START DATASET CONTENT
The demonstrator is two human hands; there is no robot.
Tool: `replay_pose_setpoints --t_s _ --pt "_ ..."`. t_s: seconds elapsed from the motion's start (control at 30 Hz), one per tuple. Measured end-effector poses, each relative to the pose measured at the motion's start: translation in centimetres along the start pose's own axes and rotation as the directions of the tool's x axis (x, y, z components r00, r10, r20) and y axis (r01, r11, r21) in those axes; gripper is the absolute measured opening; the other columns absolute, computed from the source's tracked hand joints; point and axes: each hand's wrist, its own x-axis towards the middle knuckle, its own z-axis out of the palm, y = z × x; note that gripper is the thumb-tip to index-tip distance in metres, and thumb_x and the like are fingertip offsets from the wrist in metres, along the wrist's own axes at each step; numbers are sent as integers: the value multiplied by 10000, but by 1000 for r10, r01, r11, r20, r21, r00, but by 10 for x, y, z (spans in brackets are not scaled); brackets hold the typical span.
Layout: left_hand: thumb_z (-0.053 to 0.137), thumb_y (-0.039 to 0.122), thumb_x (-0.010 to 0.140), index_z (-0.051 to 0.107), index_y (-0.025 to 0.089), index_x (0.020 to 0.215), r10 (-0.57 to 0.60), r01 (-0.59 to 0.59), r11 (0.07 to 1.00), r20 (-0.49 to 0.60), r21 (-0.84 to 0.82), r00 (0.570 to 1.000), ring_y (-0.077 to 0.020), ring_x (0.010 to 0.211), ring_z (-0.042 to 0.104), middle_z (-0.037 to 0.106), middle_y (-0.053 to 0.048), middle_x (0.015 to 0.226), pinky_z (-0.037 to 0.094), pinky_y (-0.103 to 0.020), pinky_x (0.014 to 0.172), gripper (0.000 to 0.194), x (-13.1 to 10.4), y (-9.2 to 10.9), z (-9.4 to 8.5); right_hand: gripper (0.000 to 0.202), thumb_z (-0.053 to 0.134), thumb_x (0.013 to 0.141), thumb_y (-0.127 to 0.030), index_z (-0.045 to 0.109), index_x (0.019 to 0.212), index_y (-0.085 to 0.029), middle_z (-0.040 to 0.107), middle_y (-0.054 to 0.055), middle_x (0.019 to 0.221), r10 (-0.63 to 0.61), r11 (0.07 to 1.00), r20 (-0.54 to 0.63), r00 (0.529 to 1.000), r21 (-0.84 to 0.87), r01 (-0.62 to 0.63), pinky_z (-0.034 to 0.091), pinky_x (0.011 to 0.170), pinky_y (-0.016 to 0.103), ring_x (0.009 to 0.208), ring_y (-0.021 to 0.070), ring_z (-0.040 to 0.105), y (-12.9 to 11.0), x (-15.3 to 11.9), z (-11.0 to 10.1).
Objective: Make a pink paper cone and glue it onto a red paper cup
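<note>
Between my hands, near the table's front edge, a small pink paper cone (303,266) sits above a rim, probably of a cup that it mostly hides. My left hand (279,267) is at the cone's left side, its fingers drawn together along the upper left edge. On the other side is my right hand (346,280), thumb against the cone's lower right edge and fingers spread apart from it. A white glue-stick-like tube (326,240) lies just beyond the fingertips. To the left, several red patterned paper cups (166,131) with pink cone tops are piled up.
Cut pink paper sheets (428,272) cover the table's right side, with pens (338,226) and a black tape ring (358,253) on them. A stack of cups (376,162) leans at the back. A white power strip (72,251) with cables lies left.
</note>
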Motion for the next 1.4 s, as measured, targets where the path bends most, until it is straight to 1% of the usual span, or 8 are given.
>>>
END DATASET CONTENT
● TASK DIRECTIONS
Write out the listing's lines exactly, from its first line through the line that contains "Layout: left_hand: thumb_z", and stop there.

● RESULT BELOW
The demonstrator is two human hands; there is no robot.
Tool: `replay_pose_setpoints --t_s _ --pt "_ ..."`. t_s: seconds elapsed from the motion's start (control at 30 Hz), one per tuple. Measured end-effector poses, each relative to the pose measured at the motion's start: translation in centimetres along the start pose's own axes and rotation as the directions of the tool's x axis (x, y, z components r00, r10, r20) and y axis (r01, r11, r21) in those axes; gripper is the absolute measured opening; the other columns absolute, computed from the source's tracked hand joints; point and axes: each hand's wrist, its own x-axis towards the middle knuckle, its own z-axis out of the palm, y = z × x; note that gripper is the thumb-tip to index-tip distance in metres, and thumb_x and the like are fingertip offsets from the wrist in metres, along the wrist's own axes at each step; numbers are sent as integers: the value multiplied by 10000, but by 1000 for r10, r01, r11, r20, r21, r00, but by 10 for x, y, z (spans in brackets are not scaled); brackets hold the typical span.
Layout: left_hand: thumb_z (-0.053 to 0.137), thumb_y (-0.039 to 0.122), thumb_x (-0.010 to 0.140), index_z (-0.051 to 0.107), index_y (-0.025 to 0.089), index_x (0.020 to 0.215), r10 (-0.57 to 0.60), r01 (-0.59 to 0.59), r11 (0.07 to 1.00), r20 (-0.49 to 0.60), r21 (-0.84 to 0.82), r00 (0.570 to 1.000), ring_y (-0.077 to 0.020), ring_x (0.010 to 0.211), ring_z (-0.042 to 0.104), middle_z (-0.037 to 0.106), middle_y (-0.053 to 0.048), middle_x (0.015 to 0.226), pinky_z (-0.037 to 0.094), pinky_y (-0.103 to 0.020), pinky_x (0.014 to 0.172), gripper (0.000 to 0.194), x (-13.1 to 10.4), y (-9.2 to 10.9), z (-9.4 to 8.5); right_hand: gripper (0.000 to 0.202), thumb_z (-0.053 to 0.134), thumb_x (0.013 to 0.141), thumb_y (-0.127 to 0.030), index_z (-0.045 to 0.109), index_x (0.019 to 0.212), index_y (-0.085 to 0.029), middle_z (-0.040 to 0.107), middle_y (-0.054 to 0.055), middle_x (0.019 to 0.221), r10 (-0.63 to 0.61), r11 (0.07 to 1.00), r20 (-0.54 to 0.63), r00 (0.529 to 1.000), r21 (-0.84 to 0.87), r01 (-0.62 to 0.63), pinky_z (-0.034 to 0.091), pinky_x (0.011 to 0.170), pinky_y (-0.016 to 0.103), ring_x (0.009 to 0.208), ring_y (-0.021 to 0.070), ring_z (-0.040 to 0.105), y (-12.9 to 11.0), x (-15.3 to 11.9), z (-11.0 to 10.1).

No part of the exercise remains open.